Değilim kılükalde, ya yetmiş iki dilde,
Yad yok bana bu ilde, onda bilişip geldim.
Geçtim hodbin elinden, el çektim dükelinden,
O ikilik babından, birliğe bitip geldim.
Dört kişidir yoldaşım, vefadarım razdaşım,
Üç ile hoştur başım, birine buşup geldim.
O dördün birisi can, biri din, biri iman,
Biri nefsimdir düşman, onda savaşıp geldim.
Bir kılı kırk yardılar, birin yol gösterdiler,
Bu mülke gönderdiler, o yola düşüp geldim.
Aşk şerbetinden içtim, on iki ırmak geçtim,
Denizler bendin deştim, ummandan taşıp geldim.
Ben ondan geldim buna, yine varırım ona,
Ben ona varasımı, onda tanışıp geldim.
Azrail ne kişidir, kasdedesi canıma,
Ben emanet ıssıla, anda bitrişip geldim.
Aradım çıkdım bir uca eğlendim teferrüce,
Eren soyun soylayıp o soya düşüp geldim.
Yûnus Emre'ye ne gam, aşık melamet bednam,
Küfrüm imana şu dem, onda değişip geldim.
Yunus Emre
83-) CANIM KURBAN OLSUN SENİN YOLUNA
Canım kurban olsun senin yoluna,
Adı güzel, kendi güzel Muhammed.
Şefaat eyle bu kemter kuluna,
Adı güzel, kendi güzel Muhammed.
Mumin olanların çoktur cefası,
Ahirette olur zevk ü sefası.
Onsekiz bin alemin Mustafa'sı,
Adı güzel, kendi güzel Muhammed.
Yedi kat gökleri seyran eyleyen,
Kürsünün üstünde cevlan eyleyen,
Mi'racda ümmetin Hak’dan dileyen,
Adı güzel kendi güzel Muhammed.
O çariyar onun gökler yaridir,
Onu seven günahlardan beridir.
On sekiz bin alemin serveridir,
Adı güzel, kendi güzel Muhammed.
Yunus n'eyler iki cihanı sensiz,
Sen Hak Peygambersin şeksiz, gümansız.
Sana uymayanlar gider imansız,
Adı güzel, kendi güzel Muhammed.
Yunus Emre
84-) CANLAR CANINI BULDUM
Canlar canını buldum, bu canım yağma olsun,
Assı ziyandan geçtim, dükkanım yağma olsun.

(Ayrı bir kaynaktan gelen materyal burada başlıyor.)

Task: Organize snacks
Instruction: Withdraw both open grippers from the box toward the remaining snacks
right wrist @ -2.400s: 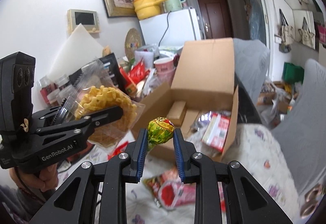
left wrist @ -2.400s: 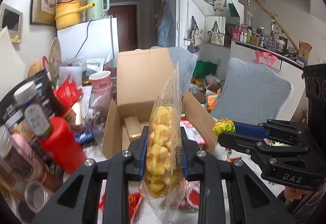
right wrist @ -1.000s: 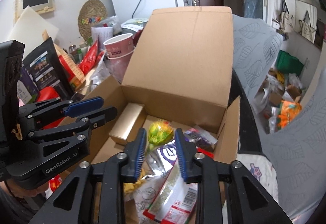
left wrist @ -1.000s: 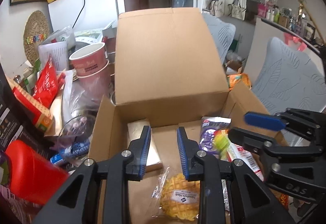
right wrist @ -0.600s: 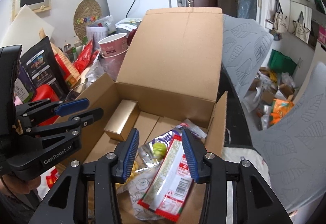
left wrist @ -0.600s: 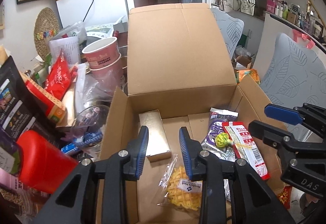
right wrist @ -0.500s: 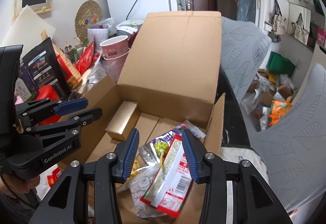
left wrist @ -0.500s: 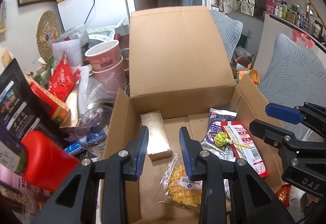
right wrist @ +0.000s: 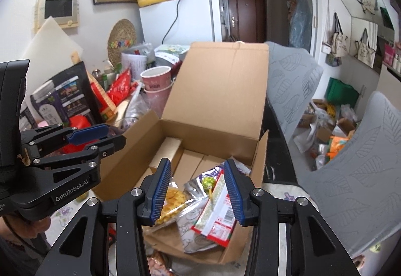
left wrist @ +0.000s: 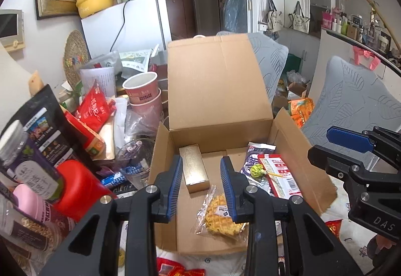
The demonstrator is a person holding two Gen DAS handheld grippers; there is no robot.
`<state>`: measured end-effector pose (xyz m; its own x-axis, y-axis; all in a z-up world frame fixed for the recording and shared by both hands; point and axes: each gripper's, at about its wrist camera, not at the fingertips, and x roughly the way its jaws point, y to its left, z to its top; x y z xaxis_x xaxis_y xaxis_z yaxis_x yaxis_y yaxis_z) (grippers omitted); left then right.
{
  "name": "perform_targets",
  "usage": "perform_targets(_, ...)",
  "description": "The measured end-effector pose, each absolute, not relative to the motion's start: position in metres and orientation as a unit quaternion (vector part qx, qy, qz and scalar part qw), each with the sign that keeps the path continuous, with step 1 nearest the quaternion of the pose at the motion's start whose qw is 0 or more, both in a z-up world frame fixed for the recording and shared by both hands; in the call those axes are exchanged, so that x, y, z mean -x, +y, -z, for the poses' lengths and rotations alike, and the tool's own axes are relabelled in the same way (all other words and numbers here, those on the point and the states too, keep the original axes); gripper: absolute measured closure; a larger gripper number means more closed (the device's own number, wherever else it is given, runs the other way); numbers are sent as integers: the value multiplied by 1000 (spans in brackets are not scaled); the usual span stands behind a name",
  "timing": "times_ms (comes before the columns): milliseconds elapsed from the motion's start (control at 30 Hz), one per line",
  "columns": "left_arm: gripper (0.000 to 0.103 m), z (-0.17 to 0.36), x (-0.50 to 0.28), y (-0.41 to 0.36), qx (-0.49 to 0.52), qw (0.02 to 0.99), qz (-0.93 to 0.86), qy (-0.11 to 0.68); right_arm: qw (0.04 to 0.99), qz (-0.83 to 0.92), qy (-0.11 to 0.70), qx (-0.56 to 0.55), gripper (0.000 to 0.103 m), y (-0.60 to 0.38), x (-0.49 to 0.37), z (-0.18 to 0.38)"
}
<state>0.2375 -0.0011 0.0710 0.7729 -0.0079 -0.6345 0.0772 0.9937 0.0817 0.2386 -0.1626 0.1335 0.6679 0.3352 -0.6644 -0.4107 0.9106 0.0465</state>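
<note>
An open cardboard box (left wrist: 160, 150) holds a bag of yellow waffle snacks (left wrist: 220, 215), a green lollipop (left wrist: 256, 170), a red-and-white packet (left wrist: 278, 175), a purple bag and a gold carton (left wrist: 195, 170). My left gripper (left wrist: 201, 170) hovers above the box's near side, open, nothing between its blue pads. To its right, my right gripper (left wrist: 320, 144) hangs over the box's right flap. In the right wrist view the right gripper (right wrist: 198, 175) is open and empty above the lollipop (right wrist: 206, 182) and waffle bag (right wrist: 173, 203). The left gripper (right wrist: 116, 135) sits at the box's left wall.
Left of the box crowd a red container (left wrist: 77, 190), stacked pink cups (left wrist: 142, 93), dark pouches and jars. A grey leaf-patterned chair (left wrist: 351, 95) stands to the right. Red snack packets (left wrist: 175, 268) lie on the table in front of the box.
The waffle bag and the lollipop, held earlier, now lie in the box. Both grippers have drawn back and upward from the box, jaws empty.
</note>
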Motion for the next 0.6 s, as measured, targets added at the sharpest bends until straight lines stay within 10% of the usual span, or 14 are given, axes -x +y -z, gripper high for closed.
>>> perform_targets(600,72,-113,-152,-5,-41,956,40,289,930,-226,287,45,41,-173,-151,-183)
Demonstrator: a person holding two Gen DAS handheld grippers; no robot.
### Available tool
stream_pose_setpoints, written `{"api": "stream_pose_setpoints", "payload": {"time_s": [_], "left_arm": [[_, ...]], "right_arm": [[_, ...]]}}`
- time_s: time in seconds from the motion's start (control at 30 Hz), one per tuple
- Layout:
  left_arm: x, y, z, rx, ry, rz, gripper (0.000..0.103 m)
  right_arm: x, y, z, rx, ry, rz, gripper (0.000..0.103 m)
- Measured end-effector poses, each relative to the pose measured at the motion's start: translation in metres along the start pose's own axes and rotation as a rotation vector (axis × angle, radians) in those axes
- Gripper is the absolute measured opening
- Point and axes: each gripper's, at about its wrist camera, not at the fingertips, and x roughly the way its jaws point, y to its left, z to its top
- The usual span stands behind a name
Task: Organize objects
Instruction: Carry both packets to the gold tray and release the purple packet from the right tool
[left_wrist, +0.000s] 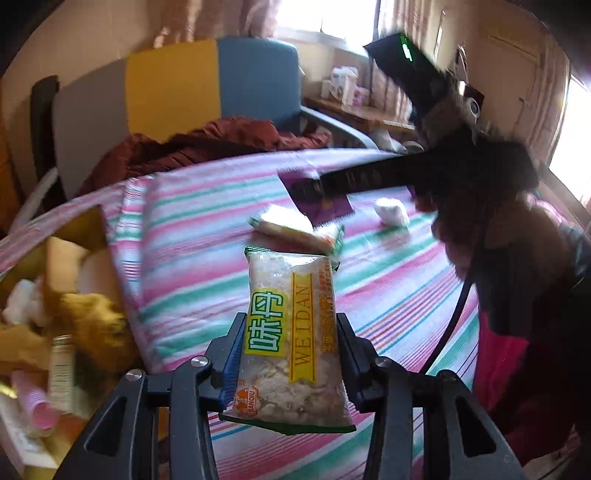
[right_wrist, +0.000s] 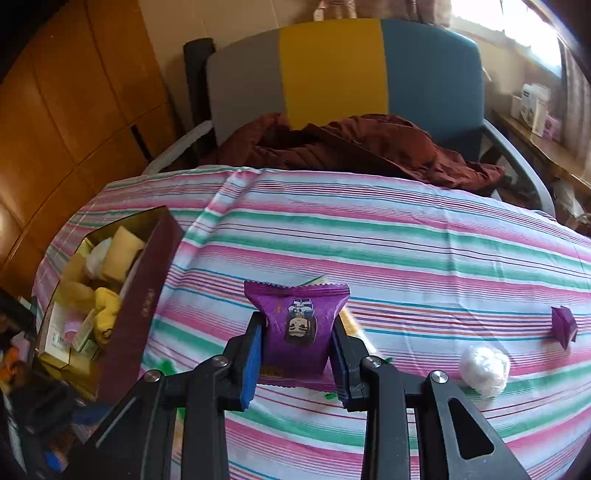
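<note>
My left gripper (left_wrist: 291, 332) is shut on a clear snack packet (left_wrist: 291, 332) with yellow and green print, held above the striped cloth. My right gripper (right_wrist: 299, 332) is shut on a purple snack packet (right_wrist: 299, 325), just above the cloth. In the left wrist view the right gripper (left_wrist: 314, 188) reaches in from the right over that purple packet (left_wrist: 328, 206). A dark red box (right_wrist: 140, 306) holding several items stands at the left; it also shows in the left wrist view (left_wrist: 55, 277).
On the striped cloth (right_wrist: 406, 240) lie a white ball (right_wrist: 484, 369), a small purple packet (right_wrist: 563, 325) and another clear snack packet (left_wrist: 295, 229). A chair (right_wrist: 332, 74) with a dark red jacket (right_wrist: 351, 144) stands behind the table.
</note>
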Motion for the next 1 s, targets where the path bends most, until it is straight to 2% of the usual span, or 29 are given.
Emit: {"api": "stream_pose_setpoints", "payload": {"time_s": [0.2,0.37,0.63,0.87,1.0], "left_arm": [[-0.048,0.034,-0.002,-0.079,-0.076,0.06,0.045],[-0.079,0.07,-0.013,-0.164,-0.116,0.134,0.045],[-0.121,0.13,-0.04,-0.306,-0.159,0.256,0.045],[-0.149,0.175,-0.062,-0.416,-0.188,0.351,0.045],[-0.159,0.187,-0.072,-0.44,-0.197,0.392,0.045]], "right_arm": [[-0.002,0.029,-0.001,-0.051,0.007,0.01,0.033],[-0.008,0.065,-0.006,-0.067,0.0,0.065,0.033],[-0.012,0.137,-0.008,-0.113,-0.01,0.186,0.033],[-0.005,0.201,0.0,-0.193,-0.005,0.239,0.033],[0.0,0.226,0.003,-0.22,0.003,0.248,0.033]]}}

Ben benliğimden geçtim, gözüm hicabın açtım,
Dost vaslına ulaştım, gümanım yağma olsun.
Benden benliğim gitti, hep mülkümü dost yuttu,
Lamekan kavmi oldum, mekanım yağma olsun.
İkilikten usandım, aşk donunu donandım,
Derdin hanına kandım, dermanım yağma olsun.
Varlık çün sefer kıldı, ondan dost bize geldi,
Viran gönül nur doldu, cihanım yağma olsun.
Geçtim bitmez sağınçtan, usandım yazdan, kıştan,
Bostanlar başın buldum, bostanım yağma olsun.
Taalluktan üzüştüm, o dosttan yana uçtum,
Aşk divanına düştüm, divanım yağma olsun.
Yunus ne hoş demişsin, balla şeker yemişsin,
Ballar balını buldum, kovanım yağma olsun.
Yunus Emre
85-) CANLAR FEDA YOLUNA
Canlar feda yoluna, bu can kaygısı değil,
Sen canı gerek bana, cihan kaygısı değil.
Canlar içinde canım sensin genci pinhanım,
Çün ayan gördüm seni pinhan kaygısı degil.
Canlar içinde cansın, sen bir abıhayatsın,
Bize din ve imansın, iman kaygısı değil.
Yudum yaramı sildim, yaram kimdendir bildim,
Bendeki yar kaygısı, yaram kaygısı değil.
Aşkın beni faş etti, saklayam derdim veli,
Çün seni ayan gördüm, pinhan kaygısı değil.
Derman ola mı bana, derdim benim kim ona,
Dertli varayım sana, derman kaygısı değil.
Gelin aşık olalım, aşka cevlan kılalım,
Esrik olup yatmışım, cevlan kaygısı değil.
Aşkın oku temreni dokunur yüreğime,
Aşk için ben öleyim, temren kaygısı değil.
Can ve gönülü n'ettim, aşkın oduna attım,
Sıdkı dahi unuttum, güman kaygısı değil.
Aşkın burcundan uçtum, cevlan vurarak geçtim,
Ben dost ile buluştum, cevlan kaygısı değil.
Ben ummana dalmışım, orda sedef bulmuşum,
Gevher olup gelmişim, umman kaygısı değil.
Durduğum yer Tûr ola, baktığım didar ola,
Ne hacet Musa bana, sen ben kaygısı değil.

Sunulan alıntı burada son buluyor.